Она затронула его больное место: свободная Болгария. Он верил, что не все потеряно. Народ еще невежественный, неученый, не знает своих прав, не борется за них. Этому мы должны его научить, – часто повторял отец…

– Не думай, что я буду церемониться! – добавил он. – Глазом не моргну, отправлю тебя к отцу.
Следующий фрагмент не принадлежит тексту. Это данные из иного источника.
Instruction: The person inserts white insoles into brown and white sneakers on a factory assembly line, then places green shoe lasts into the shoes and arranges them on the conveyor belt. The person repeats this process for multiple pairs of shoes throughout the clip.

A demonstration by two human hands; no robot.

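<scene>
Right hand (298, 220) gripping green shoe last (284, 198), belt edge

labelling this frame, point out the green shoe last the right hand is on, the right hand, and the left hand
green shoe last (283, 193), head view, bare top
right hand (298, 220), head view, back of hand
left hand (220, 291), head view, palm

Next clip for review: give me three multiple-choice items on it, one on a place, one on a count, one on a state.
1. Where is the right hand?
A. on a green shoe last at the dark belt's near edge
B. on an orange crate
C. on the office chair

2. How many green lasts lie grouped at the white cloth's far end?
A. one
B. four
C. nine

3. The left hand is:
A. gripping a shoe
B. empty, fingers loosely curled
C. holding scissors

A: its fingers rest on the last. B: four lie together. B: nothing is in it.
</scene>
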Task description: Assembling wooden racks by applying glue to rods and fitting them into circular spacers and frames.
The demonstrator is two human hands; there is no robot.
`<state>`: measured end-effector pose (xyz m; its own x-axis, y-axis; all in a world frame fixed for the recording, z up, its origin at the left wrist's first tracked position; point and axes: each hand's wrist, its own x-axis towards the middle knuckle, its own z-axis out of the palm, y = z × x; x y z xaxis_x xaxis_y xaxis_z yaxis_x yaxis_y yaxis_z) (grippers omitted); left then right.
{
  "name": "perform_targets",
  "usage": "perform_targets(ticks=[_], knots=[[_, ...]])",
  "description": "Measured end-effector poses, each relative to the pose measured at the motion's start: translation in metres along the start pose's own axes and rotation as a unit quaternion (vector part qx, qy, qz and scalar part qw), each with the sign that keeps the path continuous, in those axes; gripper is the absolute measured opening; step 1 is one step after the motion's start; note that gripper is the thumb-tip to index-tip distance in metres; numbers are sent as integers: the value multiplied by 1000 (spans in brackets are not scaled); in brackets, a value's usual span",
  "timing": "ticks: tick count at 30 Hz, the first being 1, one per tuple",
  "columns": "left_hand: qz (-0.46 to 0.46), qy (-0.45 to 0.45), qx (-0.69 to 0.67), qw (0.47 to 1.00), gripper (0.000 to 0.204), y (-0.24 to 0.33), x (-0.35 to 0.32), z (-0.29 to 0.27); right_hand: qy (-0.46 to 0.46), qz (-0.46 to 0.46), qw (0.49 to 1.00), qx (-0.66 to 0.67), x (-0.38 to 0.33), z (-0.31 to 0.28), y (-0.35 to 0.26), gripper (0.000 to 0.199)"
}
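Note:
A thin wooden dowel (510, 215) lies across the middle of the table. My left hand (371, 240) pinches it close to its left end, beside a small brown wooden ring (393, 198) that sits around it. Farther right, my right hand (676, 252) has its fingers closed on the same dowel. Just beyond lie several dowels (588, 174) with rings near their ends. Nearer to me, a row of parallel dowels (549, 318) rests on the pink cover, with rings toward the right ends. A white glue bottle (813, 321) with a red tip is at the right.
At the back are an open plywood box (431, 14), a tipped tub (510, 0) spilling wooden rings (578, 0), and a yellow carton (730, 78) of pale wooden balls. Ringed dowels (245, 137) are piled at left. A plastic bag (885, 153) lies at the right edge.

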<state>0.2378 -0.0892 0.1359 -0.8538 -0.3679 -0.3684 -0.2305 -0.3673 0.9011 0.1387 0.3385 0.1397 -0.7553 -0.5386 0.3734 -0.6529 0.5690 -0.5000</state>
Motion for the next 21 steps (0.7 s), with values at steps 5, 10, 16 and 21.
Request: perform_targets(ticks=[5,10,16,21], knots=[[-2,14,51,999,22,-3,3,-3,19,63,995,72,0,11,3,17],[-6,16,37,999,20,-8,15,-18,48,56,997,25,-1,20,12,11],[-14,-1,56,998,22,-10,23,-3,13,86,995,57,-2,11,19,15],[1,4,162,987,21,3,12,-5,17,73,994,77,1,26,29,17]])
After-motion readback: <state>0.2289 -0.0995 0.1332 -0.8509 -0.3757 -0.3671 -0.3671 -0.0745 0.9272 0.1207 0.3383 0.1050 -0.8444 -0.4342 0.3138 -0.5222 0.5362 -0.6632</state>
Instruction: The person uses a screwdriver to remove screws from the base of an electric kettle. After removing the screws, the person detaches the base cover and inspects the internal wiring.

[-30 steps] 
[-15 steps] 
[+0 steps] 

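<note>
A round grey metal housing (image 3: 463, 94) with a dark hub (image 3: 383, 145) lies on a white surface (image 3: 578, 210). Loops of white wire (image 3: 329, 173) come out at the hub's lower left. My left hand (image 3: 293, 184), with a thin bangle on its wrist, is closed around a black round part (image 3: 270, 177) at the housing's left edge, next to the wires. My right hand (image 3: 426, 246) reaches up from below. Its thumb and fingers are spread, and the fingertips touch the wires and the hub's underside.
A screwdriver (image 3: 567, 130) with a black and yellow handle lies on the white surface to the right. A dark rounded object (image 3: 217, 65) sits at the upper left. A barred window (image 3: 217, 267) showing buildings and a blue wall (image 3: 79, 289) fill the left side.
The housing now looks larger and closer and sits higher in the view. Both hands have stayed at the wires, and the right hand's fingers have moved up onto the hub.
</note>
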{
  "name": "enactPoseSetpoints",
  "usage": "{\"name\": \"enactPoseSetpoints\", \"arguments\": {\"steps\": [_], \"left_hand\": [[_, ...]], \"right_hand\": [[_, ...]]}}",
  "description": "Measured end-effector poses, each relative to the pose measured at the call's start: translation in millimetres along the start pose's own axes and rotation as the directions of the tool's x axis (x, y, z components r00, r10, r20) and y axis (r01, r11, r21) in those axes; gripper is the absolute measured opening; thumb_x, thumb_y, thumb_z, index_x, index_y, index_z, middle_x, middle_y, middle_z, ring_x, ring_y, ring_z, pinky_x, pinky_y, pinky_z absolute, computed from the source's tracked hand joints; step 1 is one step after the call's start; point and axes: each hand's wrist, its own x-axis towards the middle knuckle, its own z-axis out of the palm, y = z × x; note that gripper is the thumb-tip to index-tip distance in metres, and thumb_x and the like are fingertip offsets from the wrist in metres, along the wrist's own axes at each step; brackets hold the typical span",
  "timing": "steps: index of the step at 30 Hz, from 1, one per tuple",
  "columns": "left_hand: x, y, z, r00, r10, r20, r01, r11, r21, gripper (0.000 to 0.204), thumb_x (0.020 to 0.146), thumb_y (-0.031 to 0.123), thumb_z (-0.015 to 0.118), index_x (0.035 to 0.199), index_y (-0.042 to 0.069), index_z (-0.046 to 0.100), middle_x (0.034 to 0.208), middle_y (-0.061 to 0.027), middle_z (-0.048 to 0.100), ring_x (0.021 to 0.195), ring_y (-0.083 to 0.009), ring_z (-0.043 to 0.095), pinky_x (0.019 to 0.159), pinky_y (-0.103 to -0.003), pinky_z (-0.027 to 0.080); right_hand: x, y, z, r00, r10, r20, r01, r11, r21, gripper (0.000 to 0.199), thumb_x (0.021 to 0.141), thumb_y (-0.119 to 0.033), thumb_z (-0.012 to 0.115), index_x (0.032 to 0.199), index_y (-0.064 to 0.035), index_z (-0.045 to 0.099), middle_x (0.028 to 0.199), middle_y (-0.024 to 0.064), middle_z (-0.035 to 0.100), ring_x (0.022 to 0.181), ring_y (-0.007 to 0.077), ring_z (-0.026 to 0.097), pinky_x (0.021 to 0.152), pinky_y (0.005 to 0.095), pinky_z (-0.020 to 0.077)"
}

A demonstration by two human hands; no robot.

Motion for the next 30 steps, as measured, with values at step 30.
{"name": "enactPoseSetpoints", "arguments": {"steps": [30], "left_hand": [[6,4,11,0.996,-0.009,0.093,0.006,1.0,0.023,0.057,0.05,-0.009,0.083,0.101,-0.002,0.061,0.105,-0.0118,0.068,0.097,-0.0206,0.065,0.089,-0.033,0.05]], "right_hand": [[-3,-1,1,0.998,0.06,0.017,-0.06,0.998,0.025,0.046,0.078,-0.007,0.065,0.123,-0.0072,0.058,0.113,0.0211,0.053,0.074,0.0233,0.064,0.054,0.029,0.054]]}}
Видимо, мать снова расплакалась, потому что он сказал сердито:

– Довольно, перестань плакать! Мне надоели твои глупые слезы.

Она только ответила:

– Не кричи! Испугаешь детей.

И они начали шептаться. Я понял, что ничего больше не услышу, и выскользнул в сад.

Там я влез на грушу, откуда был виден двор Гиневых. Воронок, уже впряженный в телегу, весело махал хвостом. Мать и сестра Тошо суетились около телеги, отец взнуздывал коня, а сам Тошо укладывал свой багаж: узел с одеждой, сундучок. Отец сел впереди, Тошо поместился в телеге, они поехали. Его мать вытирала фартуком глаза.

Я спрыгнул с груши и лег в траву. Я старался понять, что же я собой представляю и что меня ждет. Не хотелось верить, что я остаюсь один. Мой отец… такой сильный, такой умный… Ведь его боялись самые богатые люди в селе… Его любили все крестьяне… Разве так уж трудно выделить немного денег для меня? Рука моя машинально рвала крупные цветы клевера. Нет никого на свете несчастнее меня. Есть у меня и отец и мать, а живу как сирота.